Gowdy Jr., behind scenes, provides All-Star touch

ON THE AIR

July 11, 1995|By MILTON KENT

Even if he wanted to, Curt Gowdy Jr. couldn't run away from his famous lineage.

Not long after he is introduced to people, particularly in his native New England, Gowdy, who will produce tonight's All-Star Game telecast for ABC (Chs. 2, 7, 8 p.m.), inevitably is treated to stories about his famous father.

But, far from trying to escape the lengthy shadow of Gowdy pere -- the Hall of Fame announcer for the Boston Red Sox and three networks, not to mention host of the longtime "American Sportsman" outdoors series -- Gowdy fils embraces it.

"I always get a big smile on my face when people remember my dad, not just as a broadcaster, but more importantly as a gentleman," said Gowdy Jr. "That's taught me a lot certainly in terms of how to deal with people in our business. I've learned a lot from him."

The younger Gowdy, who is also the coordinating producer of "Wide World of Sports," recalls having the run of Fenway Park as a kid, as well as going on trips for his father's "American Sportsman" and football assignments.

Gowdy Jr. said his dad was nurturing, but never tried to push him into broadcasting. As he progressed through high school and college, occasionally acting as a go-fer on network telecasts, he realized that he wanted a part of his father's business, but from the other side of the camera.

"At one point, when I got out of college, I always felt that I could never fill his shoes ever, if I went into broadcasting as an announcer," said Gowdy Jr.

Good decision, for in his 15 years as a producer, Gowdy Jr. has become one of the best in the business, with 13 Emmy Awards to his credit, with trophies for his work on "Wide World," the 1989 World Series, the 1987 Kentucky Derby, the 1980 Winter Olympics and the 1984 Summer Olympics and college football.

"I wanted to work behind the scenes. That's where I thought I could best make a mark, creating my own style and doing things my own way," said Gowdy Jr. "That was my goal as a young kid. I knew that at 12 years old, and I never wavered from it."
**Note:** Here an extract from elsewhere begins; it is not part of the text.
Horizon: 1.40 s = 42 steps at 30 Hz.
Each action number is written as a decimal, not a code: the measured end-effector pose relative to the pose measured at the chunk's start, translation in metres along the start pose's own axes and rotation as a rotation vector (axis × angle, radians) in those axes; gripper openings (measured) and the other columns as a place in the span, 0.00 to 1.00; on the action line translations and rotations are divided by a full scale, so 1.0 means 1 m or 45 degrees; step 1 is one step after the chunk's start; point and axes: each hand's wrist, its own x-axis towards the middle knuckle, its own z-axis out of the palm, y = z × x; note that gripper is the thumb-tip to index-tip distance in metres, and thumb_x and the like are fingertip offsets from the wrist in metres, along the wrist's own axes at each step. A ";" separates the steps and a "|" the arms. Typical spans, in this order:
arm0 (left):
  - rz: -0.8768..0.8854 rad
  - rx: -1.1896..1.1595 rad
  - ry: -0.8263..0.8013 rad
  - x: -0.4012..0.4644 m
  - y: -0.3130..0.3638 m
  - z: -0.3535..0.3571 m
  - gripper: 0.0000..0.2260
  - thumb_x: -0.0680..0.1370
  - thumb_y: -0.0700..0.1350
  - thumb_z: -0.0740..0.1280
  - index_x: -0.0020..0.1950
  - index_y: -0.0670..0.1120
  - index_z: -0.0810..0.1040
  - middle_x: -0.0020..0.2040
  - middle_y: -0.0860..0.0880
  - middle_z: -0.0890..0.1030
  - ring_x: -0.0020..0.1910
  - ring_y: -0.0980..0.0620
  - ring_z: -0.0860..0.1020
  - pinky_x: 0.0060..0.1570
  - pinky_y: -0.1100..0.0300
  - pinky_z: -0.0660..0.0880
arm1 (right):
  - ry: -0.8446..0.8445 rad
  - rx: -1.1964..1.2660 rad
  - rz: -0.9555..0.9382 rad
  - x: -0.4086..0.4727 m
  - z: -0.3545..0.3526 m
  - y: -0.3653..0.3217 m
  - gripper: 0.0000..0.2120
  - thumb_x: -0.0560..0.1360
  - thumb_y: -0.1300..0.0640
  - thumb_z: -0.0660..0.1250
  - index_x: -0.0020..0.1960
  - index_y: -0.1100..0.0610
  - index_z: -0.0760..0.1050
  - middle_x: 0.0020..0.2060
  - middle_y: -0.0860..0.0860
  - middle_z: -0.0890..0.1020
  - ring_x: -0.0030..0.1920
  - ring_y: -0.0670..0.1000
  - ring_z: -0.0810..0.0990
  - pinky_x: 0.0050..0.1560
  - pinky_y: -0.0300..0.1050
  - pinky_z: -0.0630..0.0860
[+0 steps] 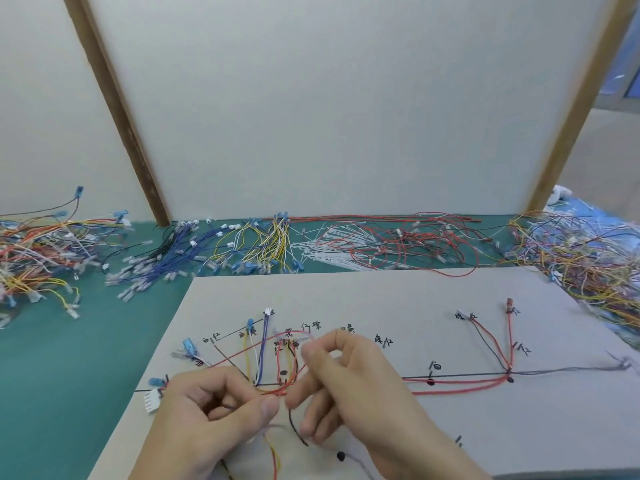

In the booth, Al Michaels, Jim Palmer and Tim McCarver will call the game, with John Saunders performing anchor duties and Lesley Visser reporting.

All-Stars on the radio

CBS Radio, and its local affiliate, WBAL (1090 AM), will have extensive coverage of tonight's game from The Ballpark in Arlington at 8 p.m.

Included among the pre-game features are a look at the 75th anniversary of the Negro Leagues with John Rooney, who talks with Hall of Famer Buck O'Neill. Also, the often-befuddled Jerry Coleman talks with acting commissioner Bud Selig, so the line of questioning will be far less than rigorous.

Telling the whole story

ESPN blew it big time yesterday during the 6:30 p.m. "SportsCenter" by teasing the Home Run Derby competition from the All-Star workout ceremonies, but not telling the viewer who won.

The network aired a tape of the derby later and didn't want to tip off prospective viewers to the outcome, but a news-gathering organization shouldn't play fast and loose with facts. They could have warned people to turn away if they wanted to be surprised, but ESPN was obligated to report the news, especially on a night when there was little.

The wrong stuff, baby

In its current edition, which features Baltimore's own Cal Ripken on the cover, TV Guide asked a number of celebrities what they'd do to fix baseball.

Many of the ideas seemed harmless enough, but you get the feeling that Vanessa Williams, the former Miss America who is enjoying success as a singer/actress, doesn't quite get this baseball thing, based on her suggestion.

"I'd make the game shorter and bring more production values like cheerleaders and hip music to the park -- give the sport more of a show biz feel," said Williams.

Then again, maybe a circus atmosphere is what the game needs, because there are more than enough clowns running it.